Task item -
Scan the data below and copy each line where "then" occurs.

[Records contained in a dataset]
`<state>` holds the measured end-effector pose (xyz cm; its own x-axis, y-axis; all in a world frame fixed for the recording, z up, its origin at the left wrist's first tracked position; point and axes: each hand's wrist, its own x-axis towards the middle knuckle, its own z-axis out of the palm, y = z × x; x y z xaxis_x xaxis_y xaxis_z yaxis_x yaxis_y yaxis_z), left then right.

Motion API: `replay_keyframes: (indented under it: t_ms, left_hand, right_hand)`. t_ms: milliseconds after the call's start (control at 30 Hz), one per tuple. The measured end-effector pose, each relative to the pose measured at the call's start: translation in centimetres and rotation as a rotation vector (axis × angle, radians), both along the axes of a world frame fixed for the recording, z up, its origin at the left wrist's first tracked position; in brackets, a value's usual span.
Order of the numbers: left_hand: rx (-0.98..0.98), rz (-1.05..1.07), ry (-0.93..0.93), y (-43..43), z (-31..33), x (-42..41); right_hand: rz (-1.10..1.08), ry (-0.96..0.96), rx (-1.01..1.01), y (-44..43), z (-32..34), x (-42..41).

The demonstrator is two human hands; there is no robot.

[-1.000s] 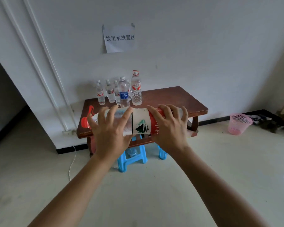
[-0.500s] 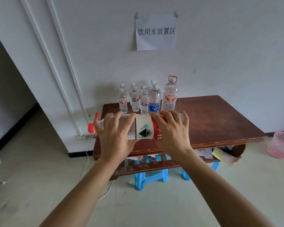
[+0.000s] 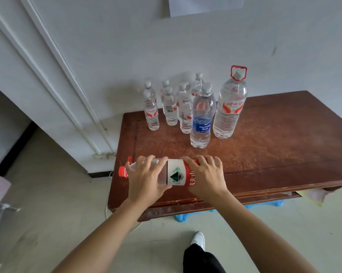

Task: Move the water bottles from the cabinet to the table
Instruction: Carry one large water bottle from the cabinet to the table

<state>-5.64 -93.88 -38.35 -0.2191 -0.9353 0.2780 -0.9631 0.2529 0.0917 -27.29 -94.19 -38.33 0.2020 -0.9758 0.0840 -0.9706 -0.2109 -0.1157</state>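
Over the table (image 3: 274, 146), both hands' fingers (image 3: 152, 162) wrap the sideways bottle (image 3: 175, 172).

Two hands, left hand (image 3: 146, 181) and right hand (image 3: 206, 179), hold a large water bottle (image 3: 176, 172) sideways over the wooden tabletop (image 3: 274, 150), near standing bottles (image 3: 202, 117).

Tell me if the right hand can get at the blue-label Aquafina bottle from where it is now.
Probably not yet. The right hand is wrapped around the large red-label bottle, shared with the left hand. The bare table up to the Aquafina bottle is unobstructed once it lets go.
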Motion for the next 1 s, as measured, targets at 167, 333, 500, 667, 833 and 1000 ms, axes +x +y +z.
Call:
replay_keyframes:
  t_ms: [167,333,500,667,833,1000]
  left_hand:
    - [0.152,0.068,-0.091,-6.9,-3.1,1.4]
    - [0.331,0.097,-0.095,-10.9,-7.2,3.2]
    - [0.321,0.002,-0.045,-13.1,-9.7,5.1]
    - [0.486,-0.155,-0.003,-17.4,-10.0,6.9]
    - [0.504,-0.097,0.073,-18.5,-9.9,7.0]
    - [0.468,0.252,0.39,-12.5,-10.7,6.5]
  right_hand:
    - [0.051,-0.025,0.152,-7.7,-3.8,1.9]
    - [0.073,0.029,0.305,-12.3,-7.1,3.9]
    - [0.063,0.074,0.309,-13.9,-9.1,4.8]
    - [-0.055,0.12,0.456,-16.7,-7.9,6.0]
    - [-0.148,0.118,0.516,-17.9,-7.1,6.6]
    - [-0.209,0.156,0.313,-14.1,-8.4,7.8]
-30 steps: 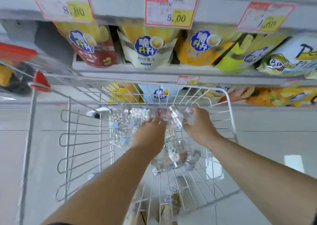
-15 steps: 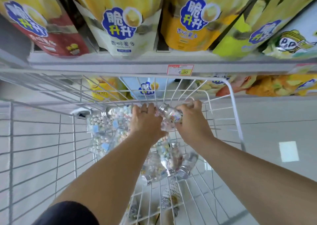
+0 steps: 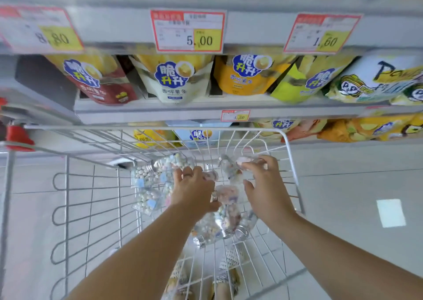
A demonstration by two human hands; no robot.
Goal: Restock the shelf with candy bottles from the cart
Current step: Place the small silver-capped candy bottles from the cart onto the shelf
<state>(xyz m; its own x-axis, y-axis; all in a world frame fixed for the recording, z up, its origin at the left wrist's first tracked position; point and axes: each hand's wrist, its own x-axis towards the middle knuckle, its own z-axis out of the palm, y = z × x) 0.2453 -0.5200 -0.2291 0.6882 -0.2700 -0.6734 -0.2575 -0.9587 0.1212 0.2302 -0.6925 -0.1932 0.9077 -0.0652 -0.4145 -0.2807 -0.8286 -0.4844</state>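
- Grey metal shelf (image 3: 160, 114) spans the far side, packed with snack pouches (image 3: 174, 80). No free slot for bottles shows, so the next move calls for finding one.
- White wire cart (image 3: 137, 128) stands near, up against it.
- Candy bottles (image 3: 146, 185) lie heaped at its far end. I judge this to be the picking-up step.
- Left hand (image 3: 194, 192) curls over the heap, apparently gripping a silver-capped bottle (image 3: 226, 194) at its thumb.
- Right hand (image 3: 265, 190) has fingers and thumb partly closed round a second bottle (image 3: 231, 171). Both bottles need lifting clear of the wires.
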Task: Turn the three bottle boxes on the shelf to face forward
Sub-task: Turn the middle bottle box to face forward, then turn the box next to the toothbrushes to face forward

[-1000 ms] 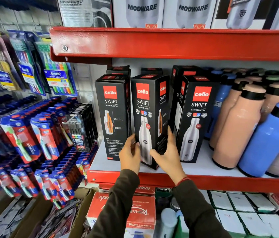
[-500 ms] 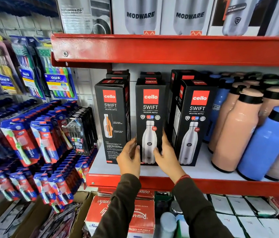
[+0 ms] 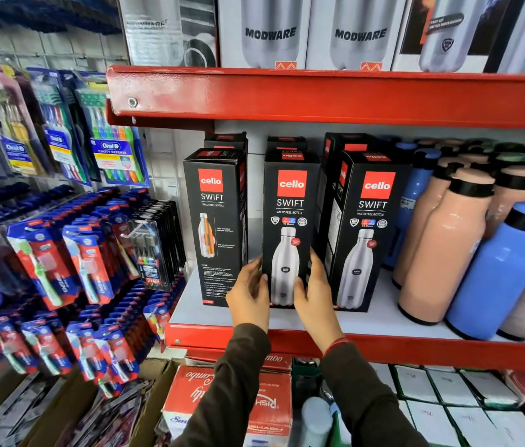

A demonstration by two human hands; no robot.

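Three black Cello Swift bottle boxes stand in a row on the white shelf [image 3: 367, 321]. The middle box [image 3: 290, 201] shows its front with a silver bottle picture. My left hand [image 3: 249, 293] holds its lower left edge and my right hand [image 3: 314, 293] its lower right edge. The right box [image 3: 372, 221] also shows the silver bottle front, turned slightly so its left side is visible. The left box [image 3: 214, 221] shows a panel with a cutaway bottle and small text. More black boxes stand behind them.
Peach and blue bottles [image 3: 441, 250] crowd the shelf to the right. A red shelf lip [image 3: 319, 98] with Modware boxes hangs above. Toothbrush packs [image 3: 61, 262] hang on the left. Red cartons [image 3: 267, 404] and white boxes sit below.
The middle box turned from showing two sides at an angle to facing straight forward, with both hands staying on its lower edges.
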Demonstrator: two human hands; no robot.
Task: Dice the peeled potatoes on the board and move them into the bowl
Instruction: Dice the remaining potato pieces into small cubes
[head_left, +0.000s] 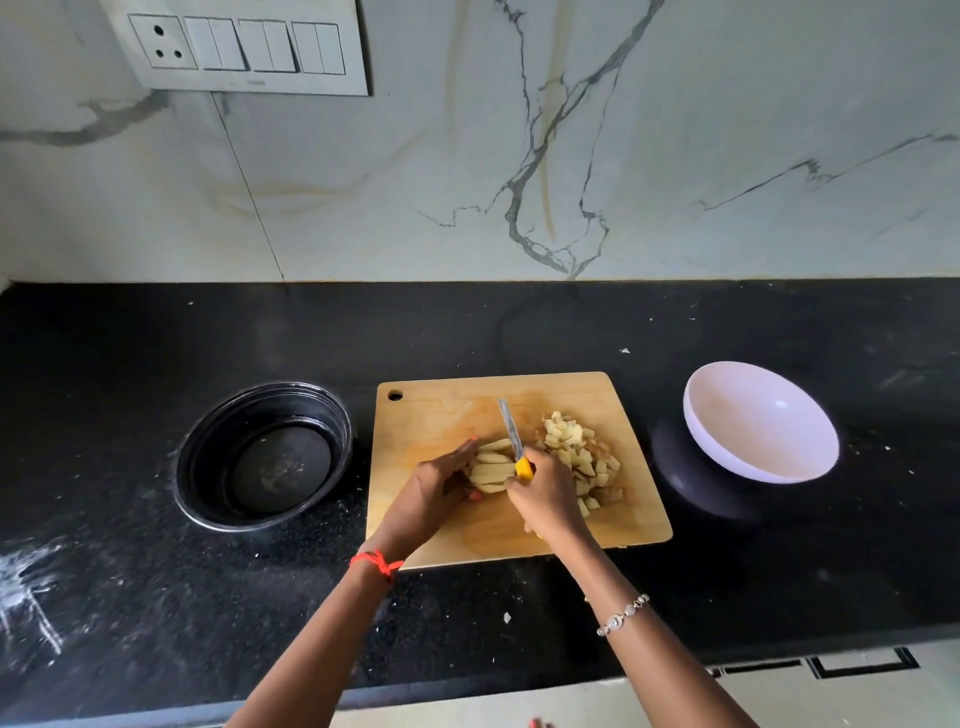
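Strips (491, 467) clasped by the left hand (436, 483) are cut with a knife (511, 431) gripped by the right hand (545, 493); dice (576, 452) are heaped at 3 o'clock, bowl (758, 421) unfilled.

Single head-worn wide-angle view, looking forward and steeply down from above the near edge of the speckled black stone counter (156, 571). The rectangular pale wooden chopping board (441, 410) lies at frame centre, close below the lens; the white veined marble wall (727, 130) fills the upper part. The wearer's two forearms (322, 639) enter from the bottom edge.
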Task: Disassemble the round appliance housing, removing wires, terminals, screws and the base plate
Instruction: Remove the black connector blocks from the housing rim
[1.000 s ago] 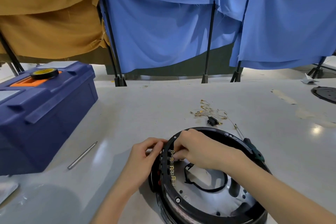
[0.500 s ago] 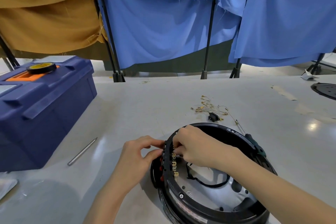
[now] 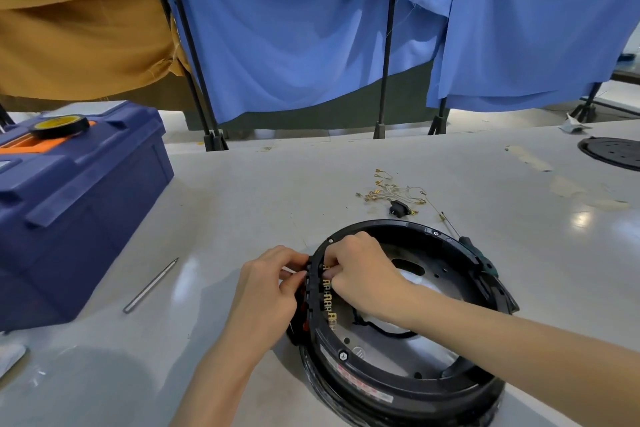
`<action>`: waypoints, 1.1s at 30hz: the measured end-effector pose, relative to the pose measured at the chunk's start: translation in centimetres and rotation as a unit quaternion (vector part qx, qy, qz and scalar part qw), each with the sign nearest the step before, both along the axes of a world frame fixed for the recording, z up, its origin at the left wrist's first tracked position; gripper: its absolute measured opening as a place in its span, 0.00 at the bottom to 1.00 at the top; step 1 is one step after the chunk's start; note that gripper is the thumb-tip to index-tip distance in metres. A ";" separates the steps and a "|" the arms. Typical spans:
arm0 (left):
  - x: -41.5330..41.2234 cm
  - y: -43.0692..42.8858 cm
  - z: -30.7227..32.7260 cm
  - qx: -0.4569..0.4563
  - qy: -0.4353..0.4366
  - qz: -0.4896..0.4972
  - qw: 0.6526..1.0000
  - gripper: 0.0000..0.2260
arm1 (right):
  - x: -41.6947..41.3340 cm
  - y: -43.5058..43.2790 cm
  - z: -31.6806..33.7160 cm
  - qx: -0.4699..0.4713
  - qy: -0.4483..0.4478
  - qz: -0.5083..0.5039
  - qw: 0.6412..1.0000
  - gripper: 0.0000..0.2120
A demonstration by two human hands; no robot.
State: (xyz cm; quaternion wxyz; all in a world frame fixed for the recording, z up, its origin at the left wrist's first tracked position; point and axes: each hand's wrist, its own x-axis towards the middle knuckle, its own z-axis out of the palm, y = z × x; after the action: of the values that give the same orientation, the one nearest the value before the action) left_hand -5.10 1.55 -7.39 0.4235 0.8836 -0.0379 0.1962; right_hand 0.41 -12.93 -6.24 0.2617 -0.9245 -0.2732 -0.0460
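Housing (image 3: 381, 388), round and black, lies open side up on the near right of the surface (image 3: 242, 191), its metal base plate (image 3: 436, 350) showing inside. Both hands are together at its left rim: the left hand (image 3: 266, 291) pinches the black terminal strip (image 3: 312, 288) from outside, and the right hand (image 3: 360, 274) reaches in from inside, fingers curled onto the top of the row of brass terminals (image 3: 329, 305). The fingertips themselves are hidden, so exactly which tab is caught I cannot tell. My read is that a terminal is being worked out of its slot. To do it well, brace the strip firmly with the outer hand and pull the tab straight along its slot, with no twisting, so that the thin brass does not bend or snap. Freed wires (image 3: 391, 192) lie in a heap beyond the housing, and a green-handled screwdriver (image 3: 479, 258) rests against its far right rim. As for writing, a red-and-white label (image 3: 363, 392) runs along the near rim, too blurred to read. A yellow-cored tape roll (image 3: 59, 125) sits on the blue toolbox (image 3: 86, 204) at left, with no legible print.
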 end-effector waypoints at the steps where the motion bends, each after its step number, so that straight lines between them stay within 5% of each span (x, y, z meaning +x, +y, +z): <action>1: 0.0 -0.1 0.0 0.000 0.003 0.003 1.000 0.12 | 0.0 0.0 0.0 0.005 0.001 -0.001 1.000 0.07; 12: -0.3 0.4 0.0 -0.032 0.016 -0.026 0.999 0.18 | 0.5 -1.6 2.0 0.003 0.092 0.080 0.993 0.06; 21: -0.4 -0.1 -0.3 -0.058 -0.014 0.004 0.998 0.21 | 0.1 -0.5 1.0 -0.108 -0.022 0.061 0.992 0.13; 33: -0.2 -0.9 -0.8 -0.070 -0.034 0.033 0.996 0.20 | -0.3 0.1 -0.9 -0.001 -0.031 -0.007 1.000 0.05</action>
State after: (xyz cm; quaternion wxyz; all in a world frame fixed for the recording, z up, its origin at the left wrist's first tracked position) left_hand -5.31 0.60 -8.23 0.4765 0.8451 -0.0091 0.2422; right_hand 0.10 -12.85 -7.17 0.2523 -0.9246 -0.2749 -0.0761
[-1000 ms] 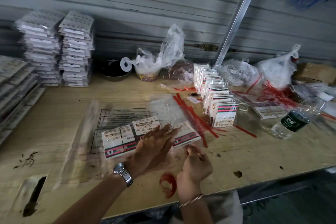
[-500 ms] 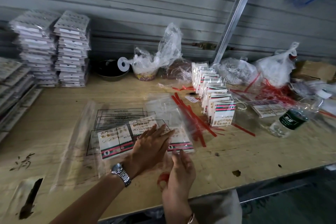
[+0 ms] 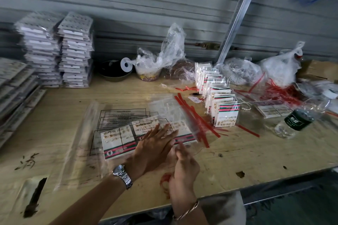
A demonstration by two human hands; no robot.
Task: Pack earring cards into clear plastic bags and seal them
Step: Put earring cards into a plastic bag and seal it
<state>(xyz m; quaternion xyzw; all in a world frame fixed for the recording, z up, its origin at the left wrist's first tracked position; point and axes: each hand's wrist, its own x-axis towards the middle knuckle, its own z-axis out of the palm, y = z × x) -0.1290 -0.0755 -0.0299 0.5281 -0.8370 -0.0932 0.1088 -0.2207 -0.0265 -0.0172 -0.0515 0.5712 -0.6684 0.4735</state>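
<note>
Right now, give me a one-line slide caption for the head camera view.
Left hand presses flat on earring cards in a clear bag; right hand touches the bag's near edge.

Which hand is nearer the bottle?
Right. The right hand is at the bag's near edge, left of the bottle; the left hand lies flat on the bag, farther left.

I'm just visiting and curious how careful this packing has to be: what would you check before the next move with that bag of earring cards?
1. Earring cards inside the clear bag: ok, printed plastic covers them.
2. Left hand flat on the bag, holding it down: ok.
3. Right hand gripping the bag's near edge: cannot tell, blurred.
4. Bag mouth sealed: cannot tell.
5. Red strips clear of the bag: not ok, they lie at its right end.
</note>
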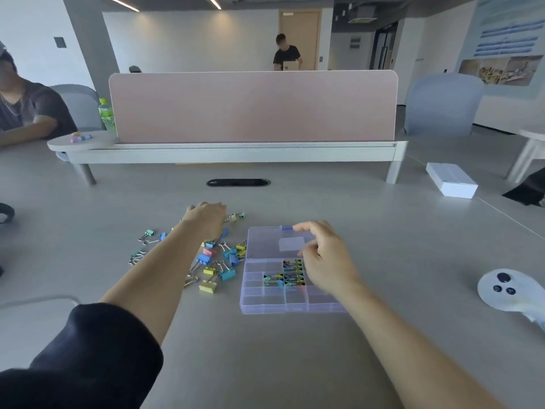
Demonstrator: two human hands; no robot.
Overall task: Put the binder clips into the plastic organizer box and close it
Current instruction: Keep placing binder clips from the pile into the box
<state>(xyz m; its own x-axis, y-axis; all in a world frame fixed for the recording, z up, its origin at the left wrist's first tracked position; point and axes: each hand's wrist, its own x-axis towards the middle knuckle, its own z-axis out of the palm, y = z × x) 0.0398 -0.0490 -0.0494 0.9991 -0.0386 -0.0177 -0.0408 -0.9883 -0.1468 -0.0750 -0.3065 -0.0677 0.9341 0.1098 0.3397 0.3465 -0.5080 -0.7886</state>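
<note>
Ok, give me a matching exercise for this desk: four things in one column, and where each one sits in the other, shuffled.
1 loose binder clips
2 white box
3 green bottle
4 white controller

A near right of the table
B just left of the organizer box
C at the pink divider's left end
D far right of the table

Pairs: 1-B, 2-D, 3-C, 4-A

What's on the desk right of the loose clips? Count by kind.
plastic organizer box, open: 1
white box: 1
white controller: 1
dark object, cut off at the frame edge, unidentified: 1
Total: 4
</note>
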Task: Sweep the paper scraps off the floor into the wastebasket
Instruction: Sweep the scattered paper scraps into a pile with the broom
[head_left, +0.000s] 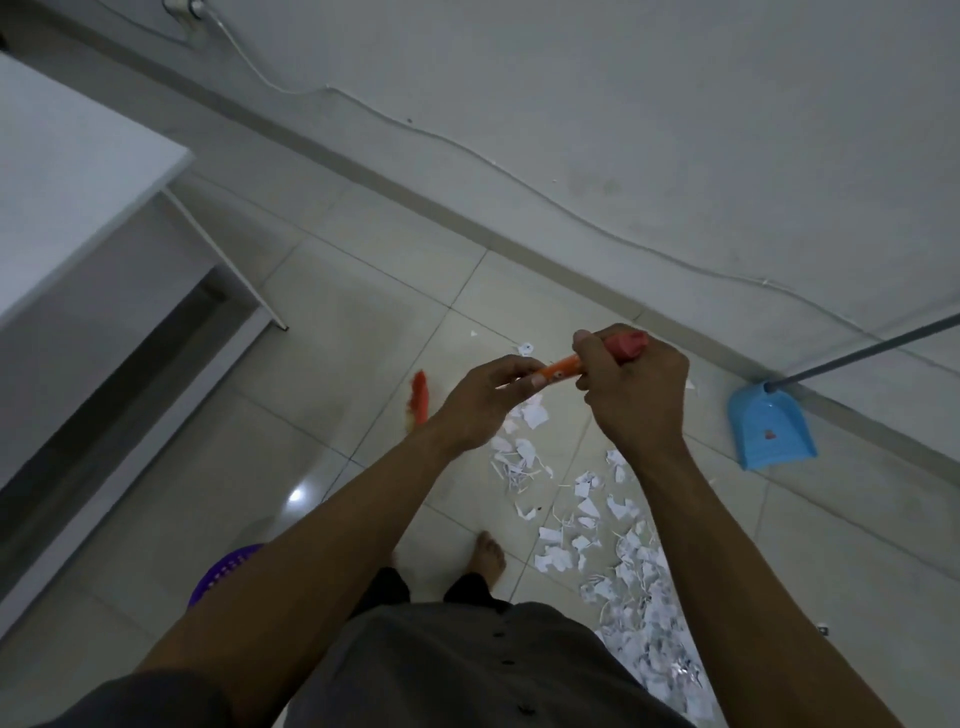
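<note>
**Broom gripped in both hands, scraps below**

Nearest: purple wastebasket (228, 569), under the left forearm. Paper scraps (623, 561) lie from below the right forearm to beneath both hands. They look light and flimsy and will likely scatter, so short, gentle strokes. Left hand (483, 405) and right hand (631, 389) both curl round the orange broom handle (558, 370), right at the capped end. It looks stiff and light. Broom head (420, 402) is blurred, just left of the left hand. Blue dustpan (771, 431) lies farther off, right of the right hand.
</note>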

Task response -
`<state>` holds the measured end-effector pose (xyz cm; its own x-axis, y-axis; all in a world frame fixed for the recording, z up, its origin at the left wrist's first tracked position; point and axes: each hand's wrist, its own x-axis towards the middle knuckle, its own z-axis out of the palm, y = z × x; x y z xaxis_x xaxis_y xaxis_z yaxis_x yaxis_y yaxis_z), left then right.
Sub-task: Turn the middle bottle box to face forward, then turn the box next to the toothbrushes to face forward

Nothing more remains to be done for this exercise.